My guess is that we will have a very efficient Taxi system. Using a Smart Phone you will be able to request a Taxi where ever you are; it will already know your favorite locations; your favorite music; it will automatically charge you; we will not need so much parking space.
I just hope that this goes into effect in a way that you would signal how many people will be traveling together and they send the appropriate sized car. Having every vehicle on the road seat 5 people and luggage when it is rarely at full capacity is extremely inefficient.
Riding alone? If so, they send a 1 person vehicle to pick you up. Riding with a friend? Two person vehicle. etc.
Sounds like a YC company in the making! In all seriousness, there will be some great business opportunities here. It will open up an entirely new market.
I always thougt companies like Uber were really positioning themselves and building the tech necessary for when this inevitably happens.
Right now they need humans to drive their cars around but as soon as they can they will surely shift to automated cars. If they've already built the scheduling systems necessary they'll be able to combine that with the mindshare they've been building and be in a great position.
Wow. I never thought of that, but you're absolutely right.
Uber is Netflix in 1997, sending DVDs through the mail to people's mailboxes, carefully awaiting the day when the technological infrastructure will support their true purpose.
It is probably a bit hard for a startup at this point, unless they just develop and license tech. The major cost and barrier to market is probably still in getting regulations through, once these are through though I think there will be lots of startup opportunities.

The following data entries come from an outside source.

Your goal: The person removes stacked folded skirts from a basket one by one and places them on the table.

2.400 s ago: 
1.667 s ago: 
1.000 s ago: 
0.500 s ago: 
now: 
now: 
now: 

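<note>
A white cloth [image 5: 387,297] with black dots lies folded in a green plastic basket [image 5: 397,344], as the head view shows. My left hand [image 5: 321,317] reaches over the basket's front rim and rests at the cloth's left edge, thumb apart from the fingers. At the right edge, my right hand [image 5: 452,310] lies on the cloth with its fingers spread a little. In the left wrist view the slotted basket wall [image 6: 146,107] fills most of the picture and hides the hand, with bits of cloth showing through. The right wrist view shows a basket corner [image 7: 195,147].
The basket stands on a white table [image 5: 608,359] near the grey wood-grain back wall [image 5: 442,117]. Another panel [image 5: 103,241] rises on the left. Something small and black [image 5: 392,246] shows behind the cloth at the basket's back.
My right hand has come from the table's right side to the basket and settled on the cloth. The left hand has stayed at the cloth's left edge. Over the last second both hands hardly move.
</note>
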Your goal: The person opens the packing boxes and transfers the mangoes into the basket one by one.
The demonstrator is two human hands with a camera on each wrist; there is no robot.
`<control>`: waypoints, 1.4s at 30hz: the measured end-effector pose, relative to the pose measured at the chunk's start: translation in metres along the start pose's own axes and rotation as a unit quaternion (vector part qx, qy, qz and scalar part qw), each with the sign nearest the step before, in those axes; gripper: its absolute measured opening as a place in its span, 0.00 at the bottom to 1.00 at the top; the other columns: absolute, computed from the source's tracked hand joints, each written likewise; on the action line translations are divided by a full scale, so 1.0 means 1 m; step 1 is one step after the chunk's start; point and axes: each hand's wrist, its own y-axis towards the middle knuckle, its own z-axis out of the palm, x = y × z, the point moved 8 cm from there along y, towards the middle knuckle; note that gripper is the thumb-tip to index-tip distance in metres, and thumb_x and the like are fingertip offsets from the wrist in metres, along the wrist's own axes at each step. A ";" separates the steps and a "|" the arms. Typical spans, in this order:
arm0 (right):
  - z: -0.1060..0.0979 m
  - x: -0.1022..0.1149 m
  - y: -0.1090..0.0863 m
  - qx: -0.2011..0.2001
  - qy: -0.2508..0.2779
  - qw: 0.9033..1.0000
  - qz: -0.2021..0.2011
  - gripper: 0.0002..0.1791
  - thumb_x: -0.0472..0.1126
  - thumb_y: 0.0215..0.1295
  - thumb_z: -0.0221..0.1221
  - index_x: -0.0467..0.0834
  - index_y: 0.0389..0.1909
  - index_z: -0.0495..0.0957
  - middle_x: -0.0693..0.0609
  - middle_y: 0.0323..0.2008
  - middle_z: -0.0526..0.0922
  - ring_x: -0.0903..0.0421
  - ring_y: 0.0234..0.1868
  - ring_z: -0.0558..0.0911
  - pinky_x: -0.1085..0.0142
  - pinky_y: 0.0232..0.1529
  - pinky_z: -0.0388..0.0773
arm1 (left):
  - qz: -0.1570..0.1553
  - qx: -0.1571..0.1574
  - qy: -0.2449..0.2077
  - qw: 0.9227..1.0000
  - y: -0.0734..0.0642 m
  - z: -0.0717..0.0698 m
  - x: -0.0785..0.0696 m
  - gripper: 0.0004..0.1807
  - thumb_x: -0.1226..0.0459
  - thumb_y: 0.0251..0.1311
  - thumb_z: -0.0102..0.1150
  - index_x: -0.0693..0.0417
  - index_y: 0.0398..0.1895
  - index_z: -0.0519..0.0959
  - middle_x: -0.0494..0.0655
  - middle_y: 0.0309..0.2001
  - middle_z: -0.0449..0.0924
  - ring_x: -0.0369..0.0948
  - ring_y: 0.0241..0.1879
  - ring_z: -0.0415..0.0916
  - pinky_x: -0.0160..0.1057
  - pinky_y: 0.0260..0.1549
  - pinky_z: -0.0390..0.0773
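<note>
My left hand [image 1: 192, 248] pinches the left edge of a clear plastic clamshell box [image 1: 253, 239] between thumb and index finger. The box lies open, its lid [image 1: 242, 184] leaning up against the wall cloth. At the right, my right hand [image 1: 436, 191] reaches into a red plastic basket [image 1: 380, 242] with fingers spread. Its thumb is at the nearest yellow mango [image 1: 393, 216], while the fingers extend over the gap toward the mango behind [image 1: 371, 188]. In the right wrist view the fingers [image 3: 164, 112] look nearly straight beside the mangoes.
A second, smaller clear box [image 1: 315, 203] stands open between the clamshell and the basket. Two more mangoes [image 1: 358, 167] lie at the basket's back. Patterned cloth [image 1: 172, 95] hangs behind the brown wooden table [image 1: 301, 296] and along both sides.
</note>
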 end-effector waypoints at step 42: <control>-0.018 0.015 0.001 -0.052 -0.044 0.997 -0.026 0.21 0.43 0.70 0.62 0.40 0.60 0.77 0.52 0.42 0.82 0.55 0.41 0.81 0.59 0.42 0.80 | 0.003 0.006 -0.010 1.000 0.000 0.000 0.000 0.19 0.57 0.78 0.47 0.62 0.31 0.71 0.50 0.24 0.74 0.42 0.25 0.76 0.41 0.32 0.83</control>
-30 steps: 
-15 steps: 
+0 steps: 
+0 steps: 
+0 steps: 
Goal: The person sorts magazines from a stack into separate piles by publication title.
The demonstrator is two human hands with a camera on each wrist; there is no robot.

As well as being linked to the person before you (for fines or something), I imagine you'd be able to send for another car, saying this one is too dirty etc. At which point it would be routed back to a facility of some sort.
Combination of financial and social prevention, automated surveillance and market segmentation will (relatively easily) take care of this. I don't see how it could be a showstopper.
In fact, I think self-driving cars together with decent electric engines (which already exist) can revolutionize urban landscape.
Just imagine how quiet and pollution free our cities will be if the only traffic allowed inside are electric cars, who automatically go to charge themselves when necessary.
This could work incredibly well especially in urban areas. At least here in Europe, more and more cities are experimenting with traffic limitations in the inner city core, but this also has big drawbacks. Coupled with a cheap self-driving electric cars service, on the other hand...
Economically that seems like a wonderful idea, but politically it sounds doomed to failure. Taxi drivers tend to be pretty well organized politically, and in most cities even have laws in place (usually medallion systems) to limit competition. If they can keep these laws in place with their current very weak justifications, I wouldn't be surprised if they can shut down automated cars very easily, since the public would probably be a bit nervous about the idea anyways.
EDIT: Possibly I'm being too pessimistic. I expect automated cars could be really, really awesome and if so, and if they're allowed anywhere, eventually there'll be pressure in other cities to allow them too.
In many cities there's a distinction between medallion taxis—which you can hail off the street—and livery service—which you need to call for. Since you generally have to take whatever you get get when you hail a cab, the prices are regulated and, in return, the competition is limited.
Generally, the number of livery service drivers and cars is not limited.
That said, the Washington, DC taxi commission has been hassling the Internet-based Uber. Last month they ran a sting against an Uber-arranged driver and impounded his car.[1]
One of my concerns about an automated taxi system is that they'll become dirty and decrepit even faster than public transport because there's an increased level of privacy and nobody to maintain the vehicle between riders. How would you enjoy running late for something and the taxi pulls up, its seats covered in vomit? Eventually, all cars may be scratched up and 'tagged'.
Maybe this won't be as widespread a problem as I think it could be. Zipcar seems to be rather successful, although I've never used one.